A quick word about things that are “biodegradable”: The words “biodegradable,” “compostable,” and ecological buzzwords don’t actually have meanings that are all that consistent (or useful) when applied to commercial products. The issue is that while some things might technically have the capacity to degrade under natural conditions, that process may require very specific conditions or might take so much time that it’s not practical for most end users. For the Berkeley-Accenture project, the researchers use the terms “decomposable” and “backyard-degradable” to emphasize that this thing really will turn into dirt in a matter of months if you bury it in your yard.

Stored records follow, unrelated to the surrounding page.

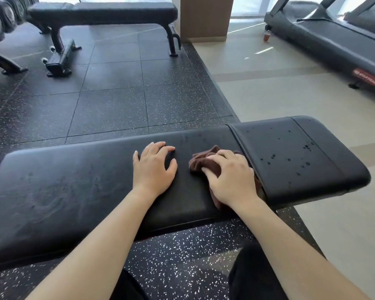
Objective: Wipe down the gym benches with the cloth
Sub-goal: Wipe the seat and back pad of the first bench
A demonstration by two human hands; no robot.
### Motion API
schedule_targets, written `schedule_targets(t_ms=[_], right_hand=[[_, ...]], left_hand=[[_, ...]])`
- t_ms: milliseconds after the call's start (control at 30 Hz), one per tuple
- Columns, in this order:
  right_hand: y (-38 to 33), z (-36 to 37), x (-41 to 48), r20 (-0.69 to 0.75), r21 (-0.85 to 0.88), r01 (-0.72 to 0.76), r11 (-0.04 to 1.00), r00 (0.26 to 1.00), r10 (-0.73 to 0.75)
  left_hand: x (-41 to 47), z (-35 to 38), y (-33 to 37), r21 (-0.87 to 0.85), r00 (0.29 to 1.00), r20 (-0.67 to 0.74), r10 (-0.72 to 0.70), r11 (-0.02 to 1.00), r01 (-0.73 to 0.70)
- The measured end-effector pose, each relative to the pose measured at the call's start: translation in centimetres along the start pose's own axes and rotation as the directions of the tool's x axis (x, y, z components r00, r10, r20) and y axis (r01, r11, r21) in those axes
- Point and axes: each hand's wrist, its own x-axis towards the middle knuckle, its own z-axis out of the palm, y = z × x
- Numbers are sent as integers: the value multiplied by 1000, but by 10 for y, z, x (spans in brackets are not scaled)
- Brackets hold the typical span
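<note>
A black padded gym bench (74, 187) stretches across the view in front of me, with a shorter seat pad (294, 152) at its right end that carries dark droplets. My right hand (230, 176) presses a crumpled brown cloth (201, 162) onto the long pad, just left of the gap between the two pads. My left hand (153, 167) rests flat on the long pad beside the cloth, fingers spread and holding nothing. A second black bench (108, 13) stands farther back on the floor.
Dark speckled rubber tiles (117, 94) cover the floor between the benches. A dumbbell rack (0, 24) is at the far left. A treadmill (333, 42) stands on the pale floor at the right, with a small red cup (266, 36) and a tan pillar (206, 17) nearby.
</note>
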Motion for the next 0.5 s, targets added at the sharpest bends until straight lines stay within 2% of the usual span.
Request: schedule_targets(t_ms=[67, 200, 300, 400, 500], right_hand=[[-1, 2, 1, -37, -4, -45, 999, 998, 45], [-12, 8, 45, -7, 7, -144, 990, 990, 144], [-16, 9, 69, 10, -8, -166, 986, 986, 166], [-11, 6, 58, 45, 5, -115, 993, 992, 114], [-3, -3, 11, 16, 52, -42, 998, 999, 41]], left_hand=[[0, 0, -1, -6, 1000, 7, 7, 1000, -7], [0, -3, -3, -22, 999, 36, 31, 999, -30], [1, -4, -5, -21, 998, 45, 38, 999, -37], [3, -1, -3, -33, 1000, -5, 22, 999, -22], [6, -3, -1, -37, 999, -26, 19, 999, -20]])
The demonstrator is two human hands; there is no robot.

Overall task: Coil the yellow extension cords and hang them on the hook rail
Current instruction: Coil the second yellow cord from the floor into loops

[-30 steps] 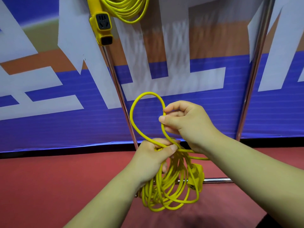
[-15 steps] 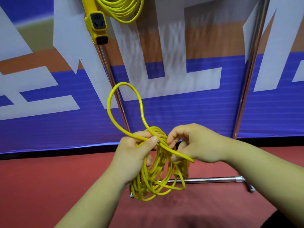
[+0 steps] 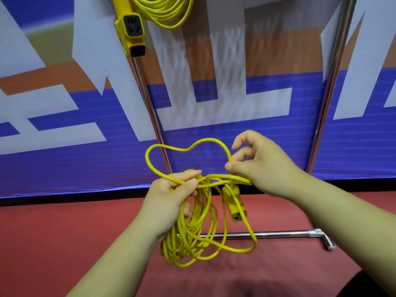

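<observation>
Our left hand (image 3: 169,196) curls thumb and fingers round the top of the coiled yellow cord (image 3: 175,247), which hangs above the red floor (image 3: 42,243). Our right hand (image 3: 265,168) pinches a loose loop (image 3: 211,139) just beside it, and the socket end (image 3: 234,207) dangles below. A second cord (image 3: 169,13) hangs by the rack's left pole (image 3: 147,99).

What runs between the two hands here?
In the head view, a loop of the cord arches from the left hand to the right hand; a second strand crosses below.
</observation>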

A series of three images showing a coated leaf skeleton, an envelope heater, and a decomposing heater in dirt

The framework for the heater is the skeleton of a fig leaf. The researchers chose that because it provides a fine branching structure to distribute heat across a wide area. While you can skeletonize leaves by yourself without much trouble, you can also just buy the preprocessed version on Amazon, because of course you can. Each leaf skeleton is coated with a chitosan gel, which is a polymer derived from discarded shellfish pieces like shrimp shells. The coating keeps the skeleton stable. The denuded leaf skeleton is then dipped into silver nanowires, also purchasable off the shelf. The final step is attaching a couple of leaves onto a kraft paper bag with paper tape, and wiring them together with nontoxic, conductive silver ink. Drawing a silver antenna so the device can receive power wirelessly completes the packaging. Nontoxic thermochromic pigment can be added as a temperature indicator.

That copper coil you see in the video isn’t backyard-degradable, but it’s a stand-in for a coil printed with silver ink, which is an existing technology that the researchers just weren’t focusing on for the purposes of this project. Remarkably, the thing that takes the longest to degrade is the leaf itself, but it should complete its transformation into dirt in about a year.

A series of three images showing the leaf heater progressively decomposing into dirtLeft: packaging before being buried in soil on day 1. Middle: packaging dug up after 15 days. Right: packaging dug up after 30 days.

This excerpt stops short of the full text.